> _REQUIRED ACTION_: Copy each line below that includes "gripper".

§

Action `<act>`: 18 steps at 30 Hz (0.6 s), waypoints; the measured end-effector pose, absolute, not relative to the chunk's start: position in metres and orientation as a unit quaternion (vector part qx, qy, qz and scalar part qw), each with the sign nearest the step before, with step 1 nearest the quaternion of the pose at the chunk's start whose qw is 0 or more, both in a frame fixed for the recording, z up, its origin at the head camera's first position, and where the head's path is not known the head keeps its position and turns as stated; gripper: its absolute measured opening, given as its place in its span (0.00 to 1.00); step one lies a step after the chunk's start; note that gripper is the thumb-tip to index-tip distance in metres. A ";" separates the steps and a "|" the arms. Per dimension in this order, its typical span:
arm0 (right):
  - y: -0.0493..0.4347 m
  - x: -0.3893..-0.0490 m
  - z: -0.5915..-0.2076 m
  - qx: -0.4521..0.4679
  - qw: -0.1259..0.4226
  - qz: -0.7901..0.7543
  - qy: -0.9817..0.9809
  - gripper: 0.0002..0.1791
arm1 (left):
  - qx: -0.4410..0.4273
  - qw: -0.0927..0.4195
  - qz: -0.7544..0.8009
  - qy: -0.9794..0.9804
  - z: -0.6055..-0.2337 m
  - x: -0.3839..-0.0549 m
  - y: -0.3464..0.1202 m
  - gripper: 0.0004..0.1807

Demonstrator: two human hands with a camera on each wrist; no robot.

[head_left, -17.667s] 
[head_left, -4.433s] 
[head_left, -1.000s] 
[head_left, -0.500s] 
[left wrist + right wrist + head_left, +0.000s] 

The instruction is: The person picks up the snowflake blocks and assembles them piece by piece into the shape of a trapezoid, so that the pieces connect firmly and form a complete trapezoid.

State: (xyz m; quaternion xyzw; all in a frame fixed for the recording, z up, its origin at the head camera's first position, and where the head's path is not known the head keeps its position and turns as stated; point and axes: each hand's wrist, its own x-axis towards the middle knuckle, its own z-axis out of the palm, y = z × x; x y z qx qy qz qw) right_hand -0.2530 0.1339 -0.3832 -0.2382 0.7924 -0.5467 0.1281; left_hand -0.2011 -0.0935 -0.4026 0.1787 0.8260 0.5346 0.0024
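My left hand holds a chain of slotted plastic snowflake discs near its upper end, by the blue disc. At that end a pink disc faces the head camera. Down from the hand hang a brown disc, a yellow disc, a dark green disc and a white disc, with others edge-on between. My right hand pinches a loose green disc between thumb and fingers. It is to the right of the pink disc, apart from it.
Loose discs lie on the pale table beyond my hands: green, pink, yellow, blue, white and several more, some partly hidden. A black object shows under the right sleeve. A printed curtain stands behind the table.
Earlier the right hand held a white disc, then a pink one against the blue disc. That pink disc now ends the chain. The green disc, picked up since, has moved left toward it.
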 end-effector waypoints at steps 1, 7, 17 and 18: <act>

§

> _ANSWER TO THIS EXERCISE_:
Action `<act>`: 18 steps at 30 Hz (0.6 s), waypoints; the measured end-effector pose, absolute, not relative to the chunk's start: position in metres and orientation as a unit quaternion (vector part qx, qy, qz and scalar part qw), each with the sign nearest the step before, with step 1 nearest the quaternion of the pose at the chunk's start whose qw is 0 or more, both in a frame fixed for the recording, z up, its origin at the head camera's first position, and where the head's path is not known the head keeps its position and turns as stated; gripper: its absolute measured opening, given as its place in its span (0.00 to 1.00); step one lies a step after the chunk's start; note that gripper is the thumb-tip to index-tip distance in metres. A ";" separates the steps and a "|" the arms. Per dimension in this order, its typical span:
  - gripper: 0.0002..0.1791
  - gripper: 0.0004..0.1807

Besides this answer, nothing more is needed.